(DATASET EXTRACT Opens)

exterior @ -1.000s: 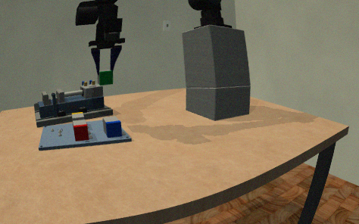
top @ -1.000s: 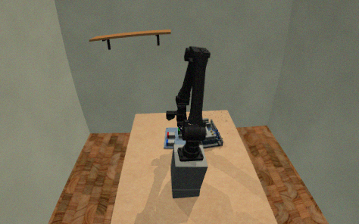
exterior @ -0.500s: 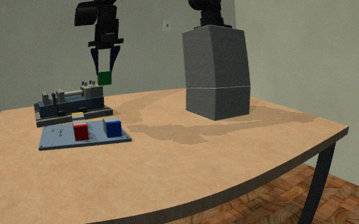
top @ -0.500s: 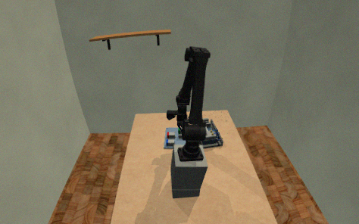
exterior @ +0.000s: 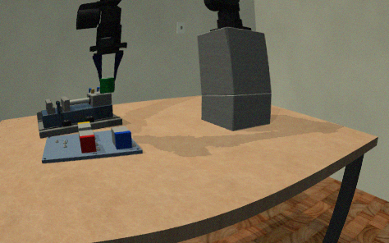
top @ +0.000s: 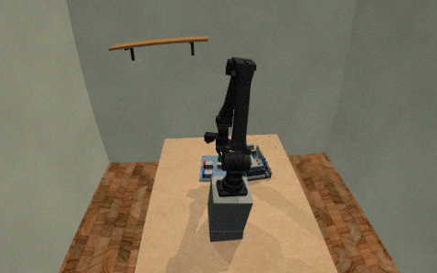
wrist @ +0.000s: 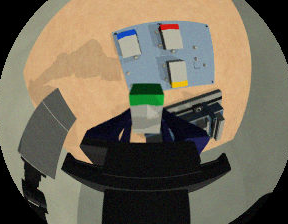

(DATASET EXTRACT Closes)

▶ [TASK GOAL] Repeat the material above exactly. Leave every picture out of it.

▶ [WRITTEN SOLUTION]
exterior @ -1.000s: 
top @ -1.000s: 
exterior @ -0.500s: 
top @ -0.500s: 
exterior @ +0.000s: 
top @ +0.000s: 
wrist @ +0.000s: 

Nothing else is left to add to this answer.